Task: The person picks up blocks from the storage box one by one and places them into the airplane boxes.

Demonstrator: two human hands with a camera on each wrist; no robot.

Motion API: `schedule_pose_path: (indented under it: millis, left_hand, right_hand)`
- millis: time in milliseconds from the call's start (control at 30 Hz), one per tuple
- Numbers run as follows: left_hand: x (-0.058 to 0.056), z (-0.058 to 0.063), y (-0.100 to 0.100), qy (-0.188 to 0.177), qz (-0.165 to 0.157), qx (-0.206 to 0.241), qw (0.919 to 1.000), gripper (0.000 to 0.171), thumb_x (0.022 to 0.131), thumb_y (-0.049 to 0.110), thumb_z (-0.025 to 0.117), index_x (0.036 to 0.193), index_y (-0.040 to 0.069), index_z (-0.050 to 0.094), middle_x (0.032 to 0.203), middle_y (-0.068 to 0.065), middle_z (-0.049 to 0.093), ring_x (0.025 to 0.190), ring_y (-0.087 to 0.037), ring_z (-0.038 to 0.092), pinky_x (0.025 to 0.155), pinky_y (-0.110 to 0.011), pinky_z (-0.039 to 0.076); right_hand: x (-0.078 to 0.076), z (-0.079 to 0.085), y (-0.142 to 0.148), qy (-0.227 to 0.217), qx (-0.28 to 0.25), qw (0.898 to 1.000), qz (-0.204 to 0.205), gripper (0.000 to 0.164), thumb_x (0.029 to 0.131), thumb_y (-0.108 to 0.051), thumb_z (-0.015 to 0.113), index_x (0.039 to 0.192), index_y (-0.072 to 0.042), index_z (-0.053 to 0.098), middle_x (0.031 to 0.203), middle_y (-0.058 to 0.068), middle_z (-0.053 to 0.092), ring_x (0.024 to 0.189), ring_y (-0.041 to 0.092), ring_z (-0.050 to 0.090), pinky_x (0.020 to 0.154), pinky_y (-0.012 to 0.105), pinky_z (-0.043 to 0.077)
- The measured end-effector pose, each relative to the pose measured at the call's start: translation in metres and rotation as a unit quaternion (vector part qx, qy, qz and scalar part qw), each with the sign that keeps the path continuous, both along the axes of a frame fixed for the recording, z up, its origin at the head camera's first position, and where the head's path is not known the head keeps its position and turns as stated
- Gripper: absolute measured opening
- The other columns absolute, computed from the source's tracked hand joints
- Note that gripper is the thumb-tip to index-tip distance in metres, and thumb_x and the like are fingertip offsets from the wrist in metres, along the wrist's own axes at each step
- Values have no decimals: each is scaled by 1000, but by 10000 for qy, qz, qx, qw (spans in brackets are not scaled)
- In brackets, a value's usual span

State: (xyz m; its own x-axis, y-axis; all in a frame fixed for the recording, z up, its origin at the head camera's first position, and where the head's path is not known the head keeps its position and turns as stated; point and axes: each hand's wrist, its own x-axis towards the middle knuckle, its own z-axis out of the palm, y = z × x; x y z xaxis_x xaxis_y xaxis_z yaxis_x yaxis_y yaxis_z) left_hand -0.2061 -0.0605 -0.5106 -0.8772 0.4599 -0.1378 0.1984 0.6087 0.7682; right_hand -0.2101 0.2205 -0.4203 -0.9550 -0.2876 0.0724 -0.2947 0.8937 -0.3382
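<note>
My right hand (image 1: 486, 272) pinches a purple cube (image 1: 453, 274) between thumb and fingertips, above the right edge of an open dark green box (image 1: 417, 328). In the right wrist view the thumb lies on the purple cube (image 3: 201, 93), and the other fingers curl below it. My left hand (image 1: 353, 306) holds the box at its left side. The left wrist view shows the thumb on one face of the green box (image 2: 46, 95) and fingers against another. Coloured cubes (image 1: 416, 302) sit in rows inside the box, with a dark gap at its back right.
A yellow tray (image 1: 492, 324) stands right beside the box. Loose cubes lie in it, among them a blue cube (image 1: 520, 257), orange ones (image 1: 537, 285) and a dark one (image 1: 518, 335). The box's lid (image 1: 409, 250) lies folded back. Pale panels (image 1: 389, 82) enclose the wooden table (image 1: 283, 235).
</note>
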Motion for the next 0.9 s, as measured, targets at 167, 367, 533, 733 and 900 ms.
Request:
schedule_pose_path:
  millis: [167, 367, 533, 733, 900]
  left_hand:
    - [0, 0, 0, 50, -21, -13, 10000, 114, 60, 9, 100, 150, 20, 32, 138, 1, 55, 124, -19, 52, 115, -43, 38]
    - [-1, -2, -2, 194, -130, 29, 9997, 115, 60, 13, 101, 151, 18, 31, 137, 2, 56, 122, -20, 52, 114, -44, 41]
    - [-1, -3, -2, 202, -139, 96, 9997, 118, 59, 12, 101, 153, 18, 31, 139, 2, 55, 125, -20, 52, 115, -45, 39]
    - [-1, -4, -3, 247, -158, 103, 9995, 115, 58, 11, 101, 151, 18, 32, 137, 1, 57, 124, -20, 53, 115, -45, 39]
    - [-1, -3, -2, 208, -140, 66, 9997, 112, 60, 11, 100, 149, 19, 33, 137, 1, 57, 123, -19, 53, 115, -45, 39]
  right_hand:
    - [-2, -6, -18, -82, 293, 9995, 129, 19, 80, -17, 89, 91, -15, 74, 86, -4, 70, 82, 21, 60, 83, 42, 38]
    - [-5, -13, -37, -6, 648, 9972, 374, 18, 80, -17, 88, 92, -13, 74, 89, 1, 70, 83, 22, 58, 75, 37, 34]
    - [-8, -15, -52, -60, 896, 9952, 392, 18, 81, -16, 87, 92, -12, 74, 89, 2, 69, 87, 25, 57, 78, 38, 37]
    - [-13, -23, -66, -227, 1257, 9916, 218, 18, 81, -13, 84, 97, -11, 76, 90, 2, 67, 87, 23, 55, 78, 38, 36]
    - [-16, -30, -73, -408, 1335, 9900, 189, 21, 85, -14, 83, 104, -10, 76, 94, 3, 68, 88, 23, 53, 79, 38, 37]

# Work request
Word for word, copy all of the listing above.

# Answer to the exercise
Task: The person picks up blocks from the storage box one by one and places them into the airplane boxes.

Demonstrator: two human hands with a camera on each wrist; no robot.

Motion API: `schedule_pose_path: (indented under it: millis, left_hand, right_hand)`
- millis: time in milliseconds from the call's start (control at 30 Hz), one per tuple
- Numbers run as follows: left_hand: x (-0.058 to 0.056), z (-0.058 to 0.063), y (-0.100 to 0.100), qy (-0.188 to 0.177), qz (-0.165 to 0.157), qx (-0.206 to 0.241), qw (0.919 to 1.000), gripper (0.000 to 0.171), thumb_x (0.022 to 0.131), thumb_y (-0.049 to 0.110), thumb_z (-0.025 to 0.117), index_x (0.036 to 0.193), index_y (-0.040 to 0.069), index_z (-0.050 to 0.094), middle_x (0.032 to 0.203), middle_y (-0.068 to 0.065), middle_z (-0.049 to 0.093), ring_x (0.025 to 0.190), ring_y (-0.087 to 0.037), ring_z (-0.038 to 0.092), pinky_x (0.025 to 0.155), pinky_y (-0.110 to 0.011), pinky_z (-0.039 to 0.076); right_hand: x (-0.078 to 0.076), z (-0.079 to 0.085), y (-0.142 to 0.148), qy (-0.227 to 0.217), qx (-0.28 to 0.25), qw (0.898 to 1.000), qz (-0.204 to 0.205), gripper (0.000 to 0.164), thumb_x (0.029 to 0.131), thumb_y (-0.108 to 0.051), thumb_z (-0.015 to 0.113), index_x (0.039 to 0.192), index_y (-0.072 to 0.042), index_z (-0.053 to 0.098), middle_x (0.031 to 0.203), middle_y (-0.058 to 0.068), middle_z (-0.053 to 0.092), ring_x (0.024 to 0.189), ring_y (-0.041 to 0.092), ring_z (-0.050 to 0.090), pinky_x (0.020 to 0.154), pinky_y (-0.012 to 0.105), pinky_z (-0.043 to 0.077)
- The measured end-effector pose, each relative to the pose measured at the call's start: translation in metres and rotation as a unit quaternion (vector part qx, qy, qz and scalar part qw), each with the sign that keeps the path continuous, both along the axes of a frame fixed for the recording, z up, its origin at the head camera's first position, and where the head's path is not known the head keeps its position and turns as stated
- Gripper: absolute measured opening
- The other columns absolute, computed from the source's tracked hand joints
- Note that gripper is the thumb-tip to index-tip distance in metres, and thumb_x and the like are fingertip offsets from the wrist in metres, along the wrist's own axes at each step
- Values have no decimals: each is scaled by 1000, but by 10000 for qy, qz, qx, qw (spans in brackets are not scaled)
- In brackets, a value's usual span

State: (xyz m; its own x-axis, y-axis; all in a frame fixed for the recording, z up, its origin at the head camera's first position, and where the head's path is not known the head keeps its position and turns as stated; point and axes: each hand's wrist, its own x-axis towards the middle knuckle, its own z-axis out of the palm, y = z × x; x y z xaxis_x xaxis_y xaxis_z yaxis_x yaxis_y yaxis_z) left_hand -0.2061 -0.0605 -0.5106 -0.8772 0.4599 -0.1378 0.1984 0.6087 0.7682; right_hand -0.2101 0.2205 -0.4203 -0.9550 -0.2876 0.0724 -0.2947 0.8937 -0.3382
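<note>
My right hand (image 1: 486, 272) pinches a purple cube (image 1: 453, 274) between thumb and fingertips, above the right edge of an open dark green box (image 1: 417, 328). In the right wrist view the thumb lies on the purple cube (image 3: 201, 93), and the other fingers curl below it. My left hand (image 1: 353, 306) holds the box at its left side. The left wrist view shows the thumb on one face of the green box (image 2: 46, 95) and fingers against another. Coloured cubes (image 1: 416, 302) sit in rows inside the box, with a dark gap at its back right.
A yellow tray (image 1: 492, 324) stands right beside the box. Loose cubes lie in it, among them a blue cube (image 1: 520, 257), orange ones (image 1: 537, 285) and a dark one (image 1: 518, 335). The box's lid (image 1: 409, 250) lies folded back. Pale panels (image 1: 389, 82) enclose the wooden table (image 1: 283, 235).
</note>
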Motion for the next 0.9 s, as measured, targets at 167, 367, 533, 733 and 900 ms.
Request:
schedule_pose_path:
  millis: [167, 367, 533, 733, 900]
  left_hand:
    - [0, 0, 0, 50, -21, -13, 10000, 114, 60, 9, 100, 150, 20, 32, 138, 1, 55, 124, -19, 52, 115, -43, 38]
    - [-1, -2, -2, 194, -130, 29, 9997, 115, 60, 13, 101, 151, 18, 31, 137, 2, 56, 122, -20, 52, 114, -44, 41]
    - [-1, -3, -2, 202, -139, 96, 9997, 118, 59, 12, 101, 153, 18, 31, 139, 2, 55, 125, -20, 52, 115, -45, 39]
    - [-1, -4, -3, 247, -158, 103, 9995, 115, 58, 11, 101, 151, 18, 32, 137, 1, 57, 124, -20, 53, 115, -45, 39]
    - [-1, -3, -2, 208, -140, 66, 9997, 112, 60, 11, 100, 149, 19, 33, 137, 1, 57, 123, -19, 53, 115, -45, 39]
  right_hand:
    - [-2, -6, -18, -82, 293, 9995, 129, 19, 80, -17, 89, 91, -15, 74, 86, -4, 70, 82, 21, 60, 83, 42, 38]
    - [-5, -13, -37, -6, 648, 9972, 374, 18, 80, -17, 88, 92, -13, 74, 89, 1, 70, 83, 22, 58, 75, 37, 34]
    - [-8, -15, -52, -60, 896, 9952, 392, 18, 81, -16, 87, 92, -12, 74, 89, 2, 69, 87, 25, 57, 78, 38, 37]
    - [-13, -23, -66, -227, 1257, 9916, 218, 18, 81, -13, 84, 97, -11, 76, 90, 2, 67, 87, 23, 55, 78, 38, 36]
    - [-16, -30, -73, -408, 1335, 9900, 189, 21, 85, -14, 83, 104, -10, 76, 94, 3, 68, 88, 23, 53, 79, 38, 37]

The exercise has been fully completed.